[Stored dataset items]
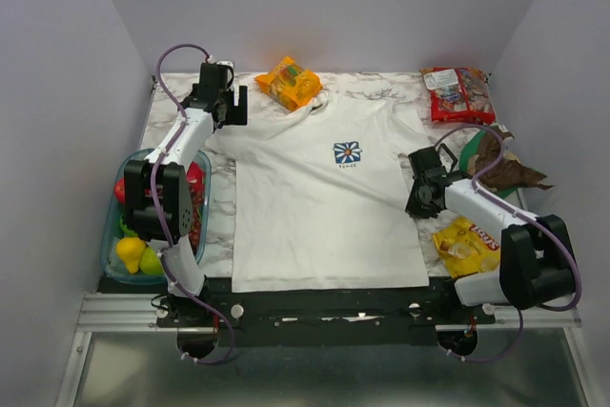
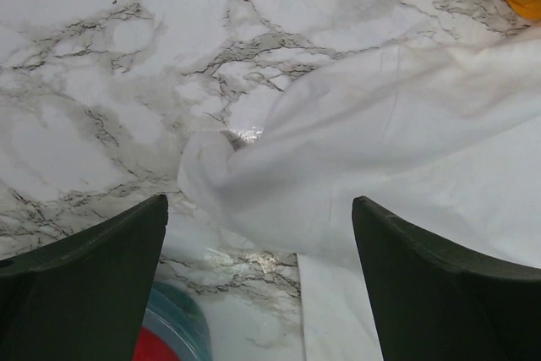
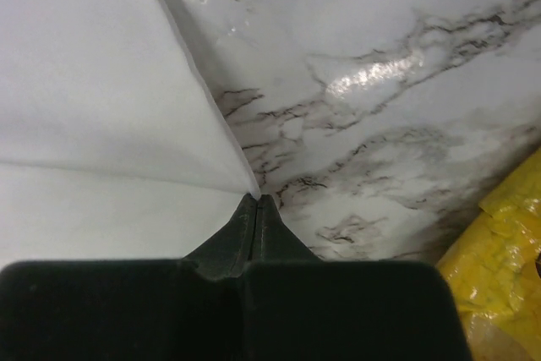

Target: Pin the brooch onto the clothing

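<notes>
right hand (image 3: 256,205): mine, clamped on the shirt (image 1: 324,207) sleeve corner, shirt body at 9 o'clock | left hand (image 2: 258,209): spread apart above the other sleeve | brooch: not seen

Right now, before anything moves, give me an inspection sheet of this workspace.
Surface: marble table, its middle covered by cloth.
Job's things: white T-shirt spread flat, daisy print up; brooch: nothing seen.
Clutter: orange snack bag at the collar; red snack bag; yellow snack bag; brown crumpled piece on a green plate; fruit tub.
Grippers: left claw open over the sleeve end; right claw shut, apparently pinching the T-shirt's edge.
Cables: purple cables loop along both arms.
Surroundings: plain grey walls on three sides.
</notes>
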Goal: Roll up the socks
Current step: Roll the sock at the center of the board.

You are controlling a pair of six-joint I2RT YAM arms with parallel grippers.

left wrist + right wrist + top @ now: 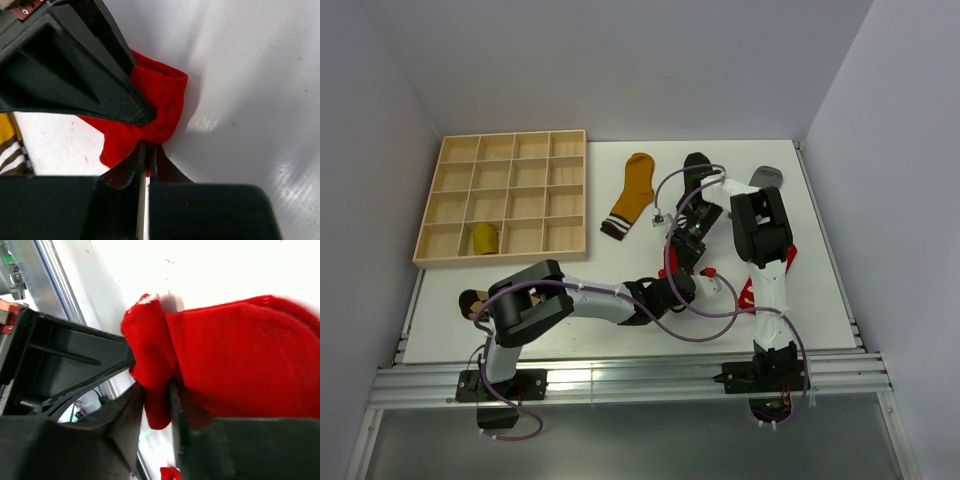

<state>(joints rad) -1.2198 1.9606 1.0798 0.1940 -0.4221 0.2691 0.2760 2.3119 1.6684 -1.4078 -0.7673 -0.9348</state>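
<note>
A red sock (155, 100) lies bunched on the white table; both grippers pinch it. My left gripper (146, 147) is shut on one edge of it. My right gripper (156, 395) is shut on a fold of the same sock (240, 345). In the top view the two grippers meet near the table's middle (678, 268), with red fabric showing beside them (747, 293). A mustard yellow sock (632, 195) lies flat further back. A black sock (695, 168) and a grey sock (766, 177) lie behind the right arm. A rolled yellow bundle (484, 238) sits in the wooden grid tray (505, 196).
A brown patterned sock (473, 302) lies at the left front, partly behind my left arm. Cables loop over the table's middle. Metal rails run along the near edge.
</note>
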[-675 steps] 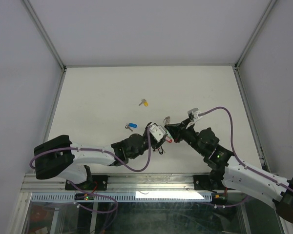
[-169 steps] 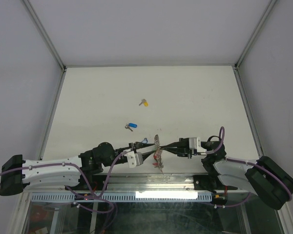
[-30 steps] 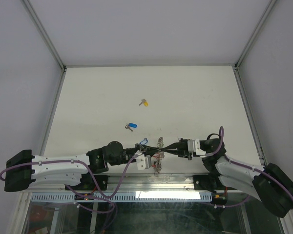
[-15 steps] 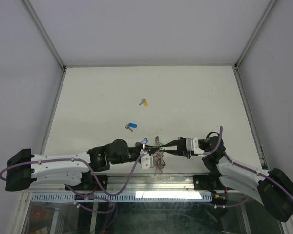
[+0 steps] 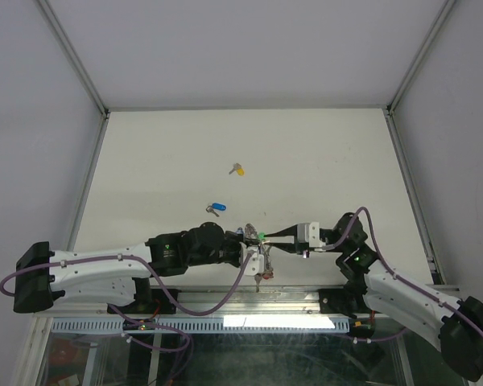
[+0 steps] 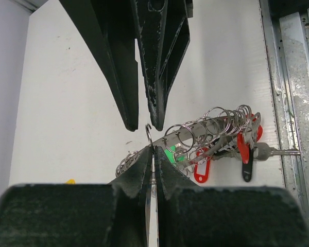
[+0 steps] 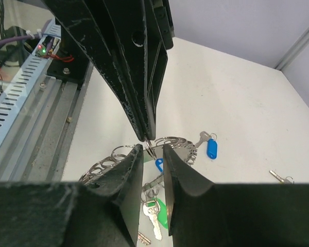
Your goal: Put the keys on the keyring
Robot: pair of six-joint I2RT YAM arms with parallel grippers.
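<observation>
The keyring (image 5: 260,272) hangs low at the table's near edge, a silver strip (image 6: 211,131) strung with small split rings, keys and red tags. My left gripper (image 6: 153,149) is shut on one thin split ring of it, seen edge-on. My right gripper (image 7: 153,150) faces it tip to tip, its jaws a little apart around that ring's end, open. In the top view the left gripper (image 5: 253,236) and right gripper (image 5: 268,239) meet above the keyring. Two loose keys lie on the table: one with a blue tag (image 5: 216,209) (image 7: 210,146), one with a yellow tag (image 5: 237,170).
The metal rail (image 5: 249,299) of the table's near edge runs just below the keyring, also in the wrist views (image 6: 293,103) (image 7: 36,103). A green-tagged key (image 7: 157,211) dangles under the ring. White walls (image 5: 225,48) enclose the table.
My left gripper has moved right to the keyring and shut on a split ring. My right gripper has gone from shut to slightly open.
</observation>
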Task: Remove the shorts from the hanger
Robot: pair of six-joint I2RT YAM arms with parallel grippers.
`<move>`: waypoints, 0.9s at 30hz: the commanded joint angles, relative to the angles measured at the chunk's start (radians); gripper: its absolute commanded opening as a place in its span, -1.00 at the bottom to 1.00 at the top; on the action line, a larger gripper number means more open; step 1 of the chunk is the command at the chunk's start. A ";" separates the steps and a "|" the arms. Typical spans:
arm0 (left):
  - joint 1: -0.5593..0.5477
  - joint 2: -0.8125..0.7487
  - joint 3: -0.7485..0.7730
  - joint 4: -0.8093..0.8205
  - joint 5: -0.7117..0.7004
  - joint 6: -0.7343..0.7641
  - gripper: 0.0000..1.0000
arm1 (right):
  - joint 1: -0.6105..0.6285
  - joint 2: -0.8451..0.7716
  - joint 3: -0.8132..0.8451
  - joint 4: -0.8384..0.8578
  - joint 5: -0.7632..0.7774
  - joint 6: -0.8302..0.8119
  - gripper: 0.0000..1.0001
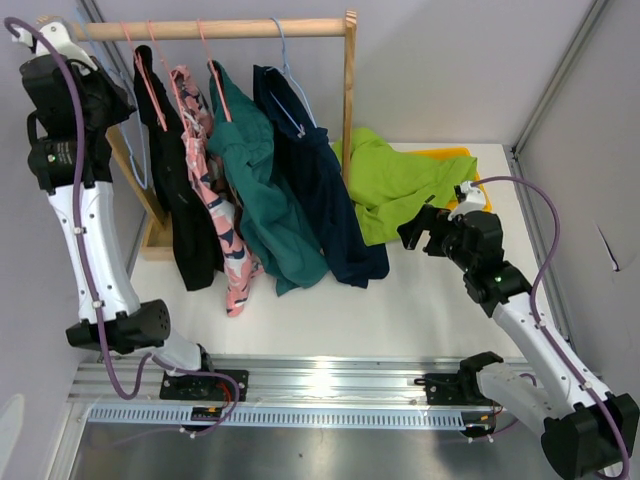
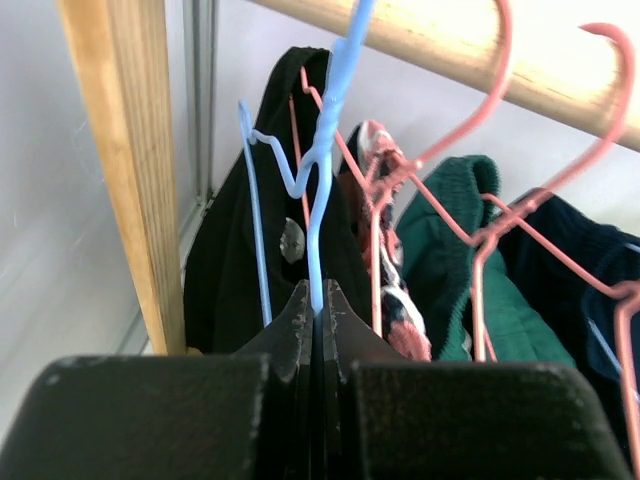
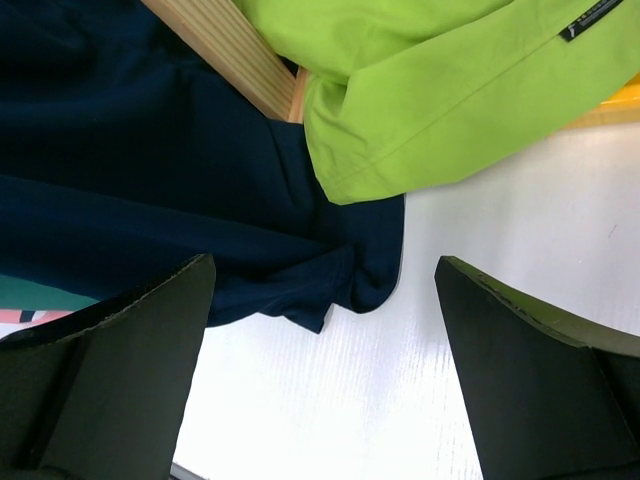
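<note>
My left gripper [image 1: 112, 100] is raised at the left end of the wooden rod [image 1: 210, 29]. In the left wrist view it [image 2: 320, 295] is shut on the wire of a light blue hanger [image 2: 322, 190], which hooks over the rod [image 2: 470, 45] and shows no garment on it. Lime green shorts [image 1: 400, 185] lie loose at the right of the rack, partly on a yellow tray [image 1: 452, 153]. My right gripper [image 1: 415, 232] is open and empty, low over the table next to the green shorts [image 3: 450, 90] and the navy garment's hem [image 3: 150, 200].
Black [image 1: 185, 200], pink patterned [image 1: 225, 240], teal [image 1: 270, 200] and navy [image 1: 325, 190] garments hang on pink and blue hangers from the rack. A wooden upright [image 1: 348, 90] stands at its right end. Grey walls stand to the left, the right and behind.
</note>
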 commanded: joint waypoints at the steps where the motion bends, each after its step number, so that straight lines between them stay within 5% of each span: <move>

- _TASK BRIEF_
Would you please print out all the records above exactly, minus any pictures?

- _OUTPUT OF THE EXERCISE_
Target: Pin the brooch onto the clothing

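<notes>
right hand (image 3: 256,205): mine, clamped on the shirt (image 1: 324,207) sleeve corner, shirt body at 9 o'clock | left hand (image 2: 258,209): spread apart above the other sleeve | brooch: not seen

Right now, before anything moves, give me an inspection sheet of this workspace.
Surface: marble table, its middle covered by cloth.
Job's things: white T-shirt spread flat, daisy print up; brooch: nothing seen.
Clutter: orange snack bag at the collar; red snack bag; yellow snack bag; brown crumpled piece on a green plate; fruit tub.
Grippers: left claw open over the sleeve end; right claw shut, apparently pinching the T-shirt's edge.
Cables: purple cables loop along both arms.
Surroundings: plain grey walls on three sides.
</notes>
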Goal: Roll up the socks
Current step: Roll the sock at the center of the board.

You are controlling a pair of six-joint I2RT YAM arms with parallel grippers.

left wrist + right wrist + top @ now: 

<state>(joints rad) -1.2198 1.9606 1.0798 0.1940 -0.4221 0.2691 0.2760 2.3119 1.6684 -1.4078 -0.7673 -0.9348</state>
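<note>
A red sock (155, 100) lies bunched on the white table; both grippers pinch it. My left gripper (146, 147) is shut on one edge of it. My right gripper (156, 395) is shut on a fold of the same sock (240, 345). In the top view the two grippers meet near the table's middle (678, 268), with red fabric showing beside them (747, 293). A mustard yellow sock (632, 195) lies flat further back. A black sock (695, 168) and a grey sock (766, 177) lie behind the right arm. A rolled yellow bundle (484, 238) sits in the wooden grid tray (505, 196).
A brown patterned sock (473, 302) lies at the left front, partly behind my left arm. Cables loop over the table's middle. Metal rails run along the near edge.
</note>
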[-675 steps] 
[-169 steps] 
[-30 steps] 
[-15 steps] 
[+0 steps] 
[+0 steps] 
[+0 steps] 
Your goal: Put the keys on the keyring
Robot: pair of six-joint I2RT YAM arms with parallel grippers.
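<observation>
The keyring (image 5: 260,272) hangs low at the table's near edge, a silver strip (image 6: 211,131) strung with small split rings, keys and red tags. My left gripper (image 6: 153,149) is shut on one thin split ring of it, seen edge-on. My right gripper (image 7: 153,150) faces it tip to tip, its jaws a little apart around that ring's end, open. In the top view the left gripper (image 5: 253,236) and right gripper (image 5: 268,239) meet above the keyring. Two loose keys lie on the table: one with a blue tag (image 5: 216,209) (image 7: 210,146), one with a yellow tag (image 5: 237,170).
The metal rail (image 5: 249,299) of the table's near edge runs just below the keyring, also in the wrist views (image 6: 293,103) (image 7: 36,103). A green-tagged key (image 7: 157,211) dangles under the ring. White walls (image 5: 225,48) enclose the table.
My left gripper has moved right to the keyring and shut on a split ring. My right gripper has gone from shut to slightly open.
</observation>
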Task: Remove the shorts from the hanger
Robot: pair of six-joint I2RT YAM arms with parallel grippers.
`<move>`: waypoints, 0.9s at 30hz: the commanded joint angles, relative to the angles measured at the chunk's start (radians); gripper: its absolute commanded opening as a place in its span, -1.00 at the bottom to 1.00 at the top; on the action line, a larger gripper number means more open; step 1 of the chunk is the command at the chunk's start. A ";" separates the steps and a "|" the arms. Typical spans:
arm0 (left):
  - joint 1: -0.5593..0.5477
  - joint 2: -0.8125..0.7487
  - joint 3: -0.7485..0.7730
  - joint 4: -0.8093..0.8205
  - joint 5: -0.7117..0.7004
  - joint 6: -0.7343..0.7641
  - gripper: 0.0000..1.0000
arm1 (right):
  - joint 1: -0.6105..0.6285
  - joint 2: -0.8451..0.7716
  - joint 3: -0.8132..0.8451
  - joint 4: -0.8384..0.8578
  - joint 5: -0.7632..0.7774
  - joint 6: -0.8302..0.8119
  - gripper: 0.0000..1.0001
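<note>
My left gripper [image 1: 112, 100] is raised at the left end of the wooden rod [image 1: 210, 29]. In the left wrist view it [image 2: 320, 295] is shut on the wire of a light blue hanger [image 2: 322, 190], which hooks over the rod [image 2: 470, 45] and shows no garment on it. Lime green shorts [image 1: 400, 185] lie loose at the right of the rack, partly on a yellow tray [image 1: 452, 153]. My right gripper [image 1: 415, 232] is open and empty, low over the table next to the green shorts [image 3: 450, 90] and the navy garment's hem [image 3: 150, 200].
Black [image 1: 185, 200], pink patterned [image 1: 225, 240], teal [image 1: 270, 200] and navy [image 1: 325, 190] garments hang on pink and blue hangers from the rack. A wooden upright [image 1: 348, 90] stands at its right end. Grey walls stand to the left, the right and behind.
</note>
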 commanded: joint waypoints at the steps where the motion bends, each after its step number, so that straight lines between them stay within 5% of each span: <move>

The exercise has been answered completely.